Diary Of An x264 Developer (original) (raw)

Back when I originally reviewed VP8, I noted that the official decoder, libvpx, was rather slow. While there was no particular reason that it should be much faster than a good H.264 decoder, it shouldn’t have been that much slower either! So, I set out with Ronald Bultje and David Conrad to make a better one in FFmpeg. This one would be community-developed and free from the beginning, rather than the proprietary code-dump that was libvpx. A few weeks ago the decoder was complete enough to be bit-exact with libvpx, making it the first independent free implementation of a VP8 decoder. Now, with the first round of optimizations complete, it should be ready for primetime. I’ll go into some detail about the development process, but first, let’s get to the real meat of this post: the benchmarks.

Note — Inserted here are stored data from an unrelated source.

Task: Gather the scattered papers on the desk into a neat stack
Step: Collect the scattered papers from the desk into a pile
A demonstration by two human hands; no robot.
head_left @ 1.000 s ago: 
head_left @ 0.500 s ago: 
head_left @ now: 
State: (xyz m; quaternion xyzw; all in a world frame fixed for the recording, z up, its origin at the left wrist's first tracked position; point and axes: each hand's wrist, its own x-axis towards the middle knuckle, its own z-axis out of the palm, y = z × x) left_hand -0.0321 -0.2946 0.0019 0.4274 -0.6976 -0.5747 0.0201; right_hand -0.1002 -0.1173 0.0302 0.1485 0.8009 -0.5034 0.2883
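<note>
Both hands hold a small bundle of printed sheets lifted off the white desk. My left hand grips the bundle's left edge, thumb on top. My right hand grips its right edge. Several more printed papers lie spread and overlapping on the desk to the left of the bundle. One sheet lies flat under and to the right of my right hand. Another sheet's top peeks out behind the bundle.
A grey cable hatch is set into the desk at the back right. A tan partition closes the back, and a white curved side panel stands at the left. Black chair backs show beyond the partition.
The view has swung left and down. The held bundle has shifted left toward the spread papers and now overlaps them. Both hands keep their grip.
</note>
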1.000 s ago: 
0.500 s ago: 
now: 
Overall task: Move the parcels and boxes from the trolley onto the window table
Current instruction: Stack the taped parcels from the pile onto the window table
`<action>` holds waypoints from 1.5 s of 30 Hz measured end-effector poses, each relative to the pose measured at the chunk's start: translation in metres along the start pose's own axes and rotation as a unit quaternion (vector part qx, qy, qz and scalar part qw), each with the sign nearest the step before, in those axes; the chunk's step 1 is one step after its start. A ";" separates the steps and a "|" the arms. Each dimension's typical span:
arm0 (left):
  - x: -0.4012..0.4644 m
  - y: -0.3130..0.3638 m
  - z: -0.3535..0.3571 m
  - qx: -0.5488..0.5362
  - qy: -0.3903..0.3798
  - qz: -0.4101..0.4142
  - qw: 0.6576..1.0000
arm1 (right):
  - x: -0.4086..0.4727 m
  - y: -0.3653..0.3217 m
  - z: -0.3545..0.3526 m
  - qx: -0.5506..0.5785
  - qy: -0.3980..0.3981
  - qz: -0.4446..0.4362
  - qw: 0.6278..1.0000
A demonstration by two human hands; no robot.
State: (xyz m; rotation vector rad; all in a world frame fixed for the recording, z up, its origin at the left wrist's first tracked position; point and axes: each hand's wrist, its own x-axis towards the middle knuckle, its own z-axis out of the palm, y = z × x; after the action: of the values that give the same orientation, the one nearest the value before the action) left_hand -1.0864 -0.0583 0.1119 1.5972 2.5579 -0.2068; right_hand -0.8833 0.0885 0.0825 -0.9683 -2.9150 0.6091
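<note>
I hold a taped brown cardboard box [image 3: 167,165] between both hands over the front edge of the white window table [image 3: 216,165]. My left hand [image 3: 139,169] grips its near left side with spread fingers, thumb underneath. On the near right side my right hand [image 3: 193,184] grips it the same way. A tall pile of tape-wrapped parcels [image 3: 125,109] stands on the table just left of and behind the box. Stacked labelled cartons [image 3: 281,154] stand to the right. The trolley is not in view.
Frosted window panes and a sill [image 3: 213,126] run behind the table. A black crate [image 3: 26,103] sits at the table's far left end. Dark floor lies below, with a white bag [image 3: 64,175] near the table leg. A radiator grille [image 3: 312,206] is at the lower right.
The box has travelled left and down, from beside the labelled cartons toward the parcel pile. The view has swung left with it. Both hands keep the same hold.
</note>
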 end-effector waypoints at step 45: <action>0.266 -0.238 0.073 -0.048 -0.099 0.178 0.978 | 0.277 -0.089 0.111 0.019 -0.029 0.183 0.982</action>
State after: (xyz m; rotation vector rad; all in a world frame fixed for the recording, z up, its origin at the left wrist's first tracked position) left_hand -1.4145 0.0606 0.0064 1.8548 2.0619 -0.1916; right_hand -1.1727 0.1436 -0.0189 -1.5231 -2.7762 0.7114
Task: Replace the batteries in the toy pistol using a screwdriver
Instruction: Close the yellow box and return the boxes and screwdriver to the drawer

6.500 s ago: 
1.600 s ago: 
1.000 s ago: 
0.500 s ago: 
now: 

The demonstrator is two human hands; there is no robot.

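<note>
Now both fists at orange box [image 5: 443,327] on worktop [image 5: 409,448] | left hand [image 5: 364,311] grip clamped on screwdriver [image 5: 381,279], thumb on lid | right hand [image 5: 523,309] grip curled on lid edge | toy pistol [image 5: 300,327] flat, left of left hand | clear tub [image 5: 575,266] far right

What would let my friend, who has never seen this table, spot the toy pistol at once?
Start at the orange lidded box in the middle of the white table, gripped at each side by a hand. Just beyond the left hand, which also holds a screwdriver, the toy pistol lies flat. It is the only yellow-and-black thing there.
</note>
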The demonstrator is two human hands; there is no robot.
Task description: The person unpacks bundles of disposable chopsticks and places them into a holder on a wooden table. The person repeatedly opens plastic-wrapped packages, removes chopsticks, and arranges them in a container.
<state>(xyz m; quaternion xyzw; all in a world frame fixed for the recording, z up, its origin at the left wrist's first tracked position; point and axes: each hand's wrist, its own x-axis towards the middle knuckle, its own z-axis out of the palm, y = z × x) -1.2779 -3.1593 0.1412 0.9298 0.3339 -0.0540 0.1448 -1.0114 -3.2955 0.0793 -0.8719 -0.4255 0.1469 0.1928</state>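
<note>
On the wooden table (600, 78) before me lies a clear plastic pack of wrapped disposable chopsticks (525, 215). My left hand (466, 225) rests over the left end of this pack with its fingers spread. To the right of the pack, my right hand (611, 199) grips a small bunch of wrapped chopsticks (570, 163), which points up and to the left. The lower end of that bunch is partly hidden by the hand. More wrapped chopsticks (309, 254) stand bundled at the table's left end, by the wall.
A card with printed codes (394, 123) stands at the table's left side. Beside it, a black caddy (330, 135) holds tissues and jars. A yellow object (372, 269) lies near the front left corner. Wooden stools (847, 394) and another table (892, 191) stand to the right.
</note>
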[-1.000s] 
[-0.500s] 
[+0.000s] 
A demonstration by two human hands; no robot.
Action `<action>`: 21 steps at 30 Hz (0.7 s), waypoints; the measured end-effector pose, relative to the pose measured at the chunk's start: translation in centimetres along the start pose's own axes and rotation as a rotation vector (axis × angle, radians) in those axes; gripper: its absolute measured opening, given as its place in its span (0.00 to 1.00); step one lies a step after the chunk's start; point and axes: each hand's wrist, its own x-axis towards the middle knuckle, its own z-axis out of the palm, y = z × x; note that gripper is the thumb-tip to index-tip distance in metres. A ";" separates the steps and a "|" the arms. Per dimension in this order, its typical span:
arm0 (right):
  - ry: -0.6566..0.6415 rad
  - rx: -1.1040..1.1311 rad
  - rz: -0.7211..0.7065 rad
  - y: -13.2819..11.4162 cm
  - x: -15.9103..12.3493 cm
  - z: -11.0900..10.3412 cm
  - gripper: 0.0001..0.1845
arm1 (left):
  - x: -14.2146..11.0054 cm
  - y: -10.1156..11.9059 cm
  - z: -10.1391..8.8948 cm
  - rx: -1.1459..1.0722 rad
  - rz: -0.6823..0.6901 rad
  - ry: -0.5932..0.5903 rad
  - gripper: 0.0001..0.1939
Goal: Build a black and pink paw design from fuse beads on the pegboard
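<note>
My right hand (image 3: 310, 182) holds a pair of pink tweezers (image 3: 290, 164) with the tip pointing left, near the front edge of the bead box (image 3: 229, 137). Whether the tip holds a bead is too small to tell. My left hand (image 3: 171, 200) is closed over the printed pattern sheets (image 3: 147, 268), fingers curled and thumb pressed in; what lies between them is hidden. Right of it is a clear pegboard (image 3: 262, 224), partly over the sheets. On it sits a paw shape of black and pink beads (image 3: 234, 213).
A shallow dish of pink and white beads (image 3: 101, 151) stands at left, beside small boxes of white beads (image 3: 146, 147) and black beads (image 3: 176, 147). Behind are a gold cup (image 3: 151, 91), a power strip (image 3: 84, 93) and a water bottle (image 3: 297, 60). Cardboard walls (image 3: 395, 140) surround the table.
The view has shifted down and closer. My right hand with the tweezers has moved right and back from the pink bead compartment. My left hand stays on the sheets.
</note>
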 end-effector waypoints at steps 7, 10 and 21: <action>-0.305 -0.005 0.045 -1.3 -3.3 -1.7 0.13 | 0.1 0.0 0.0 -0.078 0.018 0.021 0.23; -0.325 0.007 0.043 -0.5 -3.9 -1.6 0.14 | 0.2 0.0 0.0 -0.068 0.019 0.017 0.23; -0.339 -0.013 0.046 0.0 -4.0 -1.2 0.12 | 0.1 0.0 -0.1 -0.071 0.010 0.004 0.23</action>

We tested on two 1080p clips: Parkjoy, a live-action 1080p clip, and the Sintel trailer, a CGI 1080p clip. Testing was done using “time ffmpeg -vcodec {libvpx or vp8} -i input -vsync 0 -an -f null -”. We all used the latest SVN FFmpeg at the time of this posting; the last revision optimizing the VP8 decoder was r24471.

As these benchmarks show, ffvp8 is clearly much faster than libvpx, particularly on 64-bit. It’s even faster by a large margin on Atom, despite the fact that we haven’t even begun optimizing for it. In many cases, ffvp8′s extra speed can make the difference between a video that plays and one that doesn’t, especially in modern browsers with software compositing engines taking up a lot of CPU time. Want to get faster playback of VP8 videos? The next versions of FFmpeg-based players, like VLC, will include ffvp8. Want to get faster playback of WebM in your browser? Lobby your browser developers to use ffvp8 instead of libvpx. I expect Chrome to switch first, as they already use libavcodec for most of their playback system.

Keep in mind ffvp8 is not “done” — we will continue to improve it and make it faster. We still have a number of optimizations in the pipeline that aren’t committed yet.

Developing ffvp8

The initial challenge, primarily pioneered by David and Ronald, was constructing the core decoder and making it bit-exact to libvpx. This was rather challenging, especially given the lack of a real spec. Many parts of the spec were outright misleading and contradicted libvpx itself. It didn’t help that the suite of official conformance tests didn’t even cover all the features used by the official encoder! We’ve already started adding our own conformance tests to deal with this. But I’ve complained enough in past posts about the lack of a spec; let’s get onto the gritty details.

The next step was adding SIMD assembly for all of the important DSP functions. VP8′s motion compensation and deblocking filter are by far the most CPU-intensive parts, much the same as in H.264. Unlike H.264, the deblocking filter relies on a lot of internal saturation steps, which are free in SIMD but costly in a normal C implementation, making the plain C code even slower. Of course, none of this is a particularly large problem; any sane video decoder has all this stuff in SIMD.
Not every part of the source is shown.